Activity
Across the material below, how many lines hold the word "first"? Only the number should be given.

Task input

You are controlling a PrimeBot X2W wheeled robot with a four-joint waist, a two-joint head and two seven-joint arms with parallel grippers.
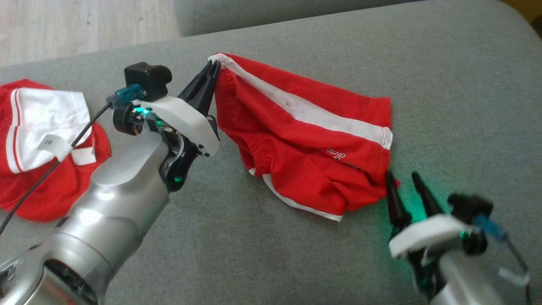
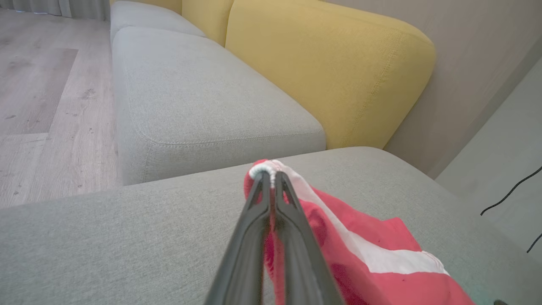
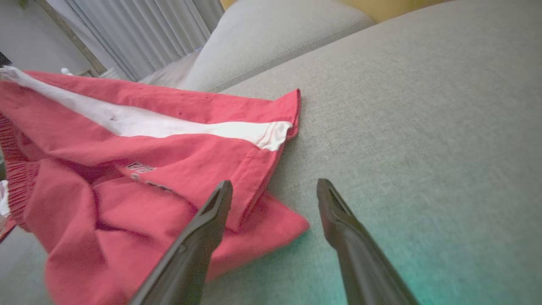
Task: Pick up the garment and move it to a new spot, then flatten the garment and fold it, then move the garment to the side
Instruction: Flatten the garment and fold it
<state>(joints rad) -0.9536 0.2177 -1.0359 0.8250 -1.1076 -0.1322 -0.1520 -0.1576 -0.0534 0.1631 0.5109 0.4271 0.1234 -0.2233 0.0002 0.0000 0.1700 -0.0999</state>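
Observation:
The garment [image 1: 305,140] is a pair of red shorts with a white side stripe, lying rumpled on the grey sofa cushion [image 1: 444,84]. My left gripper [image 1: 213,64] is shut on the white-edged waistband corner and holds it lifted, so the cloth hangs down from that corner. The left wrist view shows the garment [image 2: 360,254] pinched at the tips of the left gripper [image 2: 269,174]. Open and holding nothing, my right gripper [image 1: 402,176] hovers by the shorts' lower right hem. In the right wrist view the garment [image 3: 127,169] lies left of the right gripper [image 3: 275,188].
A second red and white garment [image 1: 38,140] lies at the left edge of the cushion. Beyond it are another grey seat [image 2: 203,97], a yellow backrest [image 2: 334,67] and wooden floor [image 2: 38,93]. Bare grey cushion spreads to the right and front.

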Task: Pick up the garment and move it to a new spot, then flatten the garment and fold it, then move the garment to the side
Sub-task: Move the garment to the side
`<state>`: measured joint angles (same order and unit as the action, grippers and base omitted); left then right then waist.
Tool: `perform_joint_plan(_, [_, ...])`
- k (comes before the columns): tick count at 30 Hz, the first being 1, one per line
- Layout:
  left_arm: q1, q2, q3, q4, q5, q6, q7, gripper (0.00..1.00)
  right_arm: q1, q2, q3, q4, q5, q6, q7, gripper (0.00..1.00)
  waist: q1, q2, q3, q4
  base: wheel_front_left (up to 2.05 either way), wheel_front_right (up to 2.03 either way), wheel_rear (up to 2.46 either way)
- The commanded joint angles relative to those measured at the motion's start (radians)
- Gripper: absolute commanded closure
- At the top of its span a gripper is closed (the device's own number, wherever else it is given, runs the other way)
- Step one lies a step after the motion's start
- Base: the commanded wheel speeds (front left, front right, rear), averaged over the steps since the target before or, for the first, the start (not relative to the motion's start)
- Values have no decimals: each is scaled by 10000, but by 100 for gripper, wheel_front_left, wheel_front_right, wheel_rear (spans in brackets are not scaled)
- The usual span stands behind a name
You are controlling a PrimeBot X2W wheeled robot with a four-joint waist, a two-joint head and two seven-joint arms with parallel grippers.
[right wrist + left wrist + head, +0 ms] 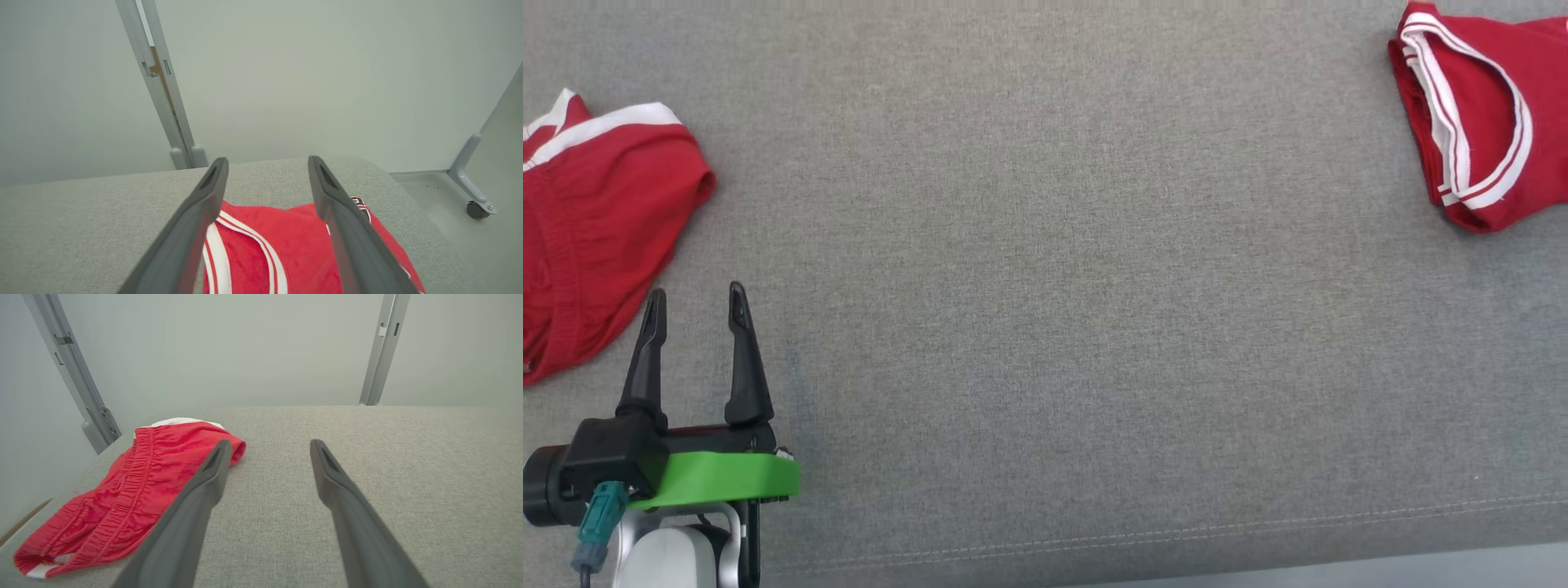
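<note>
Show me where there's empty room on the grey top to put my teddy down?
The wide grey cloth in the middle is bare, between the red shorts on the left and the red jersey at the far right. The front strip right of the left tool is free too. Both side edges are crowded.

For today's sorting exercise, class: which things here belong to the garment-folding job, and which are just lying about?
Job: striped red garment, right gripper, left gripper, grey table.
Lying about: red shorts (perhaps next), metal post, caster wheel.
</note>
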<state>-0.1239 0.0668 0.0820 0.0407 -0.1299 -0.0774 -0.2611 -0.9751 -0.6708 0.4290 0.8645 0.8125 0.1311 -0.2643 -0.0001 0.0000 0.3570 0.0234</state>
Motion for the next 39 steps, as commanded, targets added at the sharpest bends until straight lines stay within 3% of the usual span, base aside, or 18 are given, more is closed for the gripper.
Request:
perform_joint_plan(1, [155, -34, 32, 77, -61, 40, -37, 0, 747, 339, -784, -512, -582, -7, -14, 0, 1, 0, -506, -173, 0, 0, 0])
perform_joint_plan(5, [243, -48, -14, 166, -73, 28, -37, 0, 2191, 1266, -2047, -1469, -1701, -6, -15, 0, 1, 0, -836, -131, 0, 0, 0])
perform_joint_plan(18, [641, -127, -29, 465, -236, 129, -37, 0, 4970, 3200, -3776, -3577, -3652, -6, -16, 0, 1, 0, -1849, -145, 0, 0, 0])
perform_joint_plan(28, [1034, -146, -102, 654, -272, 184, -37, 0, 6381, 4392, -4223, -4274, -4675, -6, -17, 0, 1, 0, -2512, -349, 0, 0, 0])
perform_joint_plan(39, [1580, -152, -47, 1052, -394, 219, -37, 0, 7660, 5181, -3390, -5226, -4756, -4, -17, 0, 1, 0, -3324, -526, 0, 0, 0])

Solution to this exercise
2